I'm trying to implement the djb2 hash in Python.
Here it is in C:
/* djb2 hash http://www.cse.yorku.ca/~oz/hash.html */
uint64_t djb2(size_t len, char const str[len]) {
uint64_t hash = 5381;
uint8_t c;
for(size_t i = 0; i < len; i++) {
c = str[i];
hash = ((hash << 5) + hash) + c; /* hash * 33 + c */
}
return hash;
}
And here's my attempt in Python:
from ctypes import c_uint64, c_byte, cast, POINTER
def djb2(string: str) -> c_uint64:
hash = c_uint64(5381)
raw_bytes = cast(string, POINTER(c_byte * len(string)))[0]
for i in range(0, len(raw_bytes)):
hash = c_uint64((((((hash.value << 5) & 0xffffffffffffffff) + hash.value) & 0xffffffffffffffff) + raw_bytes[i]) & 0xffffffffffffffff) # hash * 33 + c
return hash
However, I'm getting different results between the two, which I suspect is because of different overflow behavior, or otherwise mathematical differences.
The reason for the masking in the python version was to attempt to force an overflow (based on this answer).
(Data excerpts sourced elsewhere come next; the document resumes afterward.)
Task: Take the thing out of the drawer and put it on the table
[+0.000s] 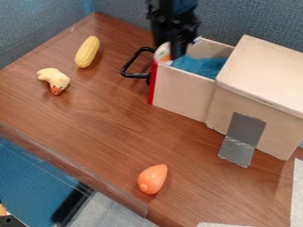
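1. One white, rounded item with orange and green marks (161,53) sits at the front end of the open drawer (180,93), right by the gripper (177,54); it is probably the thing to take out.
2. The step in hand looks like the grasp or the start of the lift. I cannot tell how far open the gripper is, or whether it has hold of the item.
3. Next calls for a secure hold, then a rise straight up past the red drawer front (153,84) and a set-down on the brown table (106,128).
4. The black handle (136,63) juts out beside the front and could snag a low carry.
5. Blue cloth (204,66) lies in the drawer; corn (87,52), a yellow toy animal (54,80) and an orange teardrop-shaped toy (153,179) sit apart on the table.
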`<state>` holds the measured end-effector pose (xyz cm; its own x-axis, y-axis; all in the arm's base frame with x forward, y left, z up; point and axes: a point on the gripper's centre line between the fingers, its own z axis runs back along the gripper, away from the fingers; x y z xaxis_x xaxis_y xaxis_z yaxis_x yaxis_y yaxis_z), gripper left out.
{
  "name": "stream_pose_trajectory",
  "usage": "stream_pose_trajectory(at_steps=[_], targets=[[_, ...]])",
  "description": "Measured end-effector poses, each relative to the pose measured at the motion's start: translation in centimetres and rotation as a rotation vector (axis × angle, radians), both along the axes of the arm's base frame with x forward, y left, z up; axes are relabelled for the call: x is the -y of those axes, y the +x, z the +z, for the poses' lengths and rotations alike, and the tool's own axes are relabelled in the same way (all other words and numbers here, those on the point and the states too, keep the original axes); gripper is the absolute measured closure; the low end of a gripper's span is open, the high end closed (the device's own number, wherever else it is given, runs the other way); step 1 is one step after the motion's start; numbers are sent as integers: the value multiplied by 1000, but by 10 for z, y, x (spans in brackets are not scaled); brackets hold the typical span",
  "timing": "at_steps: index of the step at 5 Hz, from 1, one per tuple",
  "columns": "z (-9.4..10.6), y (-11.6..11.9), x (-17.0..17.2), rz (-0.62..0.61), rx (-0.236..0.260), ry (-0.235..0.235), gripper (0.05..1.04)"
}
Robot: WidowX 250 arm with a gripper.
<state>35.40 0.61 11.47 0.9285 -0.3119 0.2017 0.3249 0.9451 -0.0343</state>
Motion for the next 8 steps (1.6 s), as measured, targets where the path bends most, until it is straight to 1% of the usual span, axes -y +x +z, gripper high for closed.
stream_pose_trajectory(at_steps=[1,2,3,4,5,6,7,8], targets=[[-21,-26,-11,-2,-44,39,605],[-42,-43,-28,0,-74,68,605],[-58,-56,-42,-13,-96,100,605],[-79,-73,-58,-4,-150,152,605],[-88,-85,-69,25,-167,173,535],[-92,-90,-71,22,-175,180,386],[-91,-97,-74,30,-183,170,121],[-68,-97,-73,44,-136,164,79]])
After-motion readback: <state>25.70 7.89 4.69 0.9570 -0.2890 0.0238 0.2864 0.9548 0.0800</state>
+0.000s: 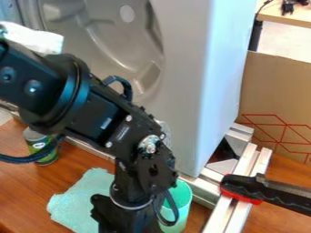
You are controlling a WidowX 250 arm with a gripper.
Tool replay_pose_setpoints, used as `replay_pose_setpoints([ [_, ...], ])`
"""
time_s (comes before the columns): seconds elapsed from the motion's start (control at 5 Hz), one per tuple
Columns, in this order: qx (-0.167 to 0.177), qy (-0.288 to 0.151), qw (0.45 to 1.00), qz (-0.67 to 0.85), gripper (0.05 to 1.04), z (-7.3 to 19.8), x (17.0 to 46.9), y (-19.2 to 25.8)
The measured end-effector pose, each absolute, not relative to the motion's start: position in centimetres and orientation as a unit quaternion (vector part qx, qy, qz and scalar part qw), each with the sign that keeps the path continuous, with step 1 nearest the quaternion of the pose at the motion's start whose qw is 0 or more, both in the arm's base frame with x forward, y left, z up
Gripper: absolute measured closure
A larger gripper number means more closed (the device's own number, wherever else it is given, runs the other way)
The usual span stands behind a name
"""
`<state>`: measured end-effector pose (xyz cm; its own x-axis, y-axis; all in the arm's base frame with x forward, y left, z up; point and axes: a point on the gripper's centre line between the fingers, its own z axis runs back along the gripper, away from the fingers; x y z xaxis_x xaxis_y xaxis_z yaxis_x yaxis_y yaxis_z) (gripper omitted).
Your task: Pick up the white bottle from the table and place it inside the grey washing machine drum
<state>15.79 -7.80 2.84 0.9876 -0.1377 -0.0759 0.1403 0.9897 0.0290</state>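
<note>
From the camera view, the pincer (124,219) hangs over the cloth (76,200); can't tell if it's open or gripping anything, its lower end's cut off. Green cup (183,200) stands right of the cloth, partly behind a cable (173,208). Farther right, the clamp (242,187) probably steadies the rails (226,214).
</note>
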Motion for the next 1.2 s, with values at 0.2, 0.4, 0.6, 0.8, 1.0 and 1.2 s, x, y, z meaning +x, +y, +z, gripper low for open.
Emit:
replay_pose_setpoints([
  [0.2, 0.012, 0.023, 0.999, -0.033, 0.515, 6.2, 16.9, -6.2],
  [0.4, 0.002, -0.016, 1.0, 0.025, 0.515, 10.8, 18.4, -2.0],
  [0.6, -0.01, -0.051, 0.997, 0.065, 0.515, 14.7, 20.5, 2.4],
  [0.8, -0.004, -0.071, 0.995, 0.076, 0.515, 15.9, 23.1, 5.3],
  [1.0, -0.009, -0.098, 0.993, 0.071, 0.515, 16.9, 25.8, 7.5],
  [1.2, -0.006, -0.114, 0.991, 0.063, 0.515, 17.3, 28.3, 9.0],
])
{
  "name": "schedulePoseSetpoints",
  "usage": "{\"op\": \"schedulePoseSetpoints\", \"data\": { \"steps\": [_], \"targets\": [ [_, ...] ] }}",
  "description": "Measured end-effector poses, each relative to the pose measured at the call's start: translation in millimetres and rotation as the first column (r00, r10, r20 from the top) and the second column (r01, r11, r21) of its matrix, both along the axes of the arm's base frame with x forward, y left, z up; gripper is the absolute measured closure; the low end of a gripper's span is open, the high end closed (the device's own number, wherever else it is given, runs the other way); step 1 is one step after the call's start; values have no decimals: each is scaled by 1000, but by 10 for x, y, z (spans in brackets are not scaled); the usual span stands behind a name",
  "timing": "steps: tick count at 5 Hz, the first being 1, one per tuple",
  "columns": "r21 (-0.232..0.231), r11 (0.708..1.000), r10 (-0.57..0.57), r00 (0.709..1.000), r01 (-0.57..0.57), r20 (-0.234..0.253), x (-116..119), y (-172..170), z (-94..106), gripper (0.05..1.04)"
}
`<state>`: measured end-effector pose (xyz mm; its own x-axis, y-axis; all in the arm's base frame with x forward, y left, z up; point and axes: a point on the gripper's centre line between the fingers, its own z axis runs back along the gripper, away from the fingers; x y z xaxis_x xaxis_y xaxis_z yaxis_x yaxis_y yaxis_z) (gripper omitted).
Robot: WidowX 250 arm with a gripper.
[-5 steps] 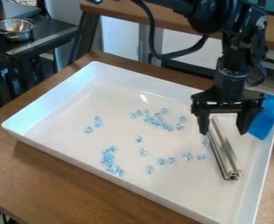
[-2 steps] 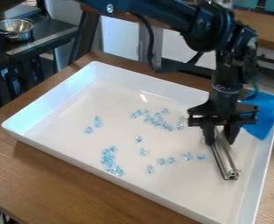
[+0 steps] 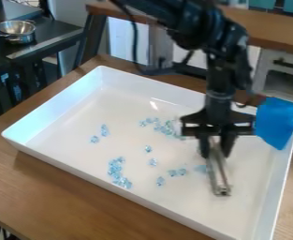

You can implement the algorithm being run by the C code very easily in pure Python, without needing any ctypes
stuff. Just do it all with regular Python integers, and take a modulus at the end (the high bits won't effect the lower ones for the operations you're doing):
def djb2(string: bytes) -> int: # note, use a bytestring for this, not a Unicode string!
h = 5381
for c in string: # iterating over the bytestring directly gives integer values
h = h * 33 + c # use the computation from the C comments, but consider ^ instead of +
return h % 2**64 # note you may actually want % 2**32, as this hash is often 32-bit
As I commented in the code, since this is an operation defined on bytestrings, you should use a bytes
instance as the argument. Note that there are a bunch of different implementations of this algorithm. Some use use ^
(bitwise xor) instead of +
in the step where you update the hash value, and it's often defined to use an unsigned long
which was usually 32-bits instead of the explicitly 64-bit integer the C version in your question uses.